Segment Open

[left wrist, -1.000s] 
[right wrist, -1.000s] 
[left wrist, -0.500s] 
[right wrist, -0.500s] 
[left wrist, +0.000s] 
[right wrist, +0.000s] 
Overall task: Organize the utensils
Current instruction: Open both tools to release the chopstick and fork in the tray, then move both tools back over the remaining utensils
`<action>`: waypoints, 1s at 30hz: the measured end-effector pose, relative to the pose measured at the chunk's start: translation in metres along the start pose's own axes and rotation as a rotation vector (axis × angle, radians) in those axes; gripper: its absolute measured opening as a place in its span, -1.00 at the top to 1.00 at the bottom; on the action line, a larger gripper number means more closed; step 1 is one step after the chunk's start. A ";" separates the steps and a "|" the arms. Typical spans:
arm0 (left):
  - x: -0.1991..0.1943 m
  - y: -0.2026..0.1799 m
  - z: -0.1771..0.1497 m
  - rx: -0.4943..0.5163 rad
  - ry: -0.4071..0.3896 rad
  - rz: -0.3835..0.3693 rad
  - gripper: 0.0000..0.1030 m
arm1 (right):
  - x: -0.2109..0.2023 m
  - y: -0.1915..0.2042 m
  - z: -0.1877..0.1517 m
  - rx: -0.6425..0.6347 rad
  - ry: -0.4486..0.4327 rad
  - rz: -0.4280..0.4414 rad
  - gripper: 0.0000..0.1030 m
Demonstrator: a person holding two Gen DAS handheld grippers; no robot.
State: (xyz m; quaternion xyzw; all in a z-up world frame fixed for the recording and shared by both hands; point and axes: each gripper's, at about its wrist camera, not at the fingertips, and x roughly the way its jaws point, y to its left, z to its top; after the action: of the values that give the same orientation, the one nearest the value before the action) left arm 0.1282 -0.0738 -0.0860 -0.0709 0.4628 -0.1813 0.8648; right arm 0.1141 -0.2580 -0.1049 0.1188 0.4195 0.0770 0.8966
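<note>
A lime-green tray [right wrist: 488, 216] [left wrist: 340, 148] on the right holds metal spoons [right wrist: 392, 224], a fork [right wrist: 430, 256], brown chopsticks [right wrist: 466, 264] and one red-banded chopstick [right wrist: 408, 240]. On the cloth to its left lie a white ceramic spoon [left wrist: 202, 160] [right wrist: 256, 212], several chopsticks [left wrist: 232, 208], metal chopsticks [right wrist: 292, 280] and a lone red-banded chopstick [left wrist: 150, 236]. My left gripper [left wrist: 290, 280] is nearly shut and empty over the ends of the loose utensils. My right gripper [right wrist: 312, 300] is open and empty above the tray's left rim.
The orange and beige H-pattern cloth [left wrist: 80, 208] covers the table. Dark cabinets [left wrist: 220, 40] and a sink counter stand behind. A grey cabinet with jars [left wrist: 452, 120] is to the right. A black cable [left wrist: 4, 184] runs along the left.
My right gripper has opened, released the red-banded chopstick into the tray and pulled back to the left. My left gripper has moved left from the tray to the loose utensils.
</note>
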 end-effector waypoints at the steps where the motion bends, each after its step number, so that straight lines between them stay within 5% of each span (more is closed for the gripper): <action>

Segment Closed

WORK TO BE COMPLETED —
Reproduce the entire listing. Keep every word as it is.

TASK OUTPUT —
[left wrist, -1.000s] 
[right wrist, -1.000s] 
[left wrist, -0.500s] 
[right wrist, -0.500s] 
[left wrist, +0.000s] 
[right wrist, +0.000s] 
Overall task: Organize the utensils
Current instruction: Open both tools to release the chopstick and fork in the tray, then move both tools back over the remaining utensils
`<action>`: waypoints, 1s at 30hz: the measured end-effector pose, relative to the pose measured at the chunk's start: translation in metres along the start pose's own axes and rotation as a rotation vector (axis × angle, radians) in those axes; gripper: its absolute measured opening as a place in its span, -1.00 at the top to 1.00 at the bottom; on the action line, a larger gripper number means more closed; step 1 is one step after the chunk's start. A ";" separates the steps and a "|" the arms. Typical spans:
arm0 (left):
  - x: -0.1991..0.1943 m
  - y: -0.2026..0.1799 m
  - z: -0.1771..0.1497 m
  - rx: -0.4943..0.5163 rad
  - ry: -0.4071..0.3896 rad
  - rz: -0.3835..0.3693 rad
  - gripper: 0.0000..0.1030 m
arm1 (right):
  - x: -0.2109..0.2023 m
  - y: -0.1915..0.2042 m
  - z: -0.1877..0.1517 m
  - rx: -0.6425..0.6347 rad
  - ry: -0.4486..0.4327 rad
  - rz: -0.4280..0.4414 rad
  - gripper: 0.0000..0.1030 m
Demonstrator: a person holding two Gen DAS handheld grippers; no robot.
State: (xyz m; quaternion xyzw; all in a z-up world frame fixed for the recording and shared by both hands; point and axes: each gripper's, at about its wrist camera, not at the fingertips, and x roughly the way its jaws point, y to its left, z to its top; after the action: of the values that give the same orientation, the one nearest the value before the action) left arm 0.1282 -0.0738 -0.0860 -0.0709 0.4628 -0.1813 0.8648; right arm 0.1141 -0.2580 -0.1049 0.1188 0.4195 0.0770 0.8966
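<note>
A lime-green tray [right wrist: 488, 216] [left wrist: 340, 148] on the right holds metal spoons [right wrist: 392, 224], a fork [right wrist: 430, 256], brown chopsticks [right wrist: 466, 264] and one red-banded chopstick [right wrist: 408, 240]. On the cloth to its left lie a white ceramic spoon [left wrist: 202, 160] [right wrist: 256, 212], several chopsticks [left wrist: 232, 208], metal chopsticks [right wrist: 292, 280] and a lone red-banded chopstick [left wrist: 150, 236]. My left gripper [left wrist: 290, 280] is nearly shut and empty over the ends of the loose utensils. My right gripper [right wrist: 312, 300] is open and empty above the tray's left rim.
The orange and beige H-pattern cloth [left wrist: 80, 208] covers the table. Dark cabinets [left wrist: 220, 40] and a sink counter stand behind. A grey cabinet with jars [left wrist: 452, 120] is to the right. A black cable [left wrist: 4, 184] runs along the left.
My right gripper has opened, released the red-banded chopstick into the tray and pulled back to the left. My left gripper has moved left from the tray to the loose utensils.
</note>
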 end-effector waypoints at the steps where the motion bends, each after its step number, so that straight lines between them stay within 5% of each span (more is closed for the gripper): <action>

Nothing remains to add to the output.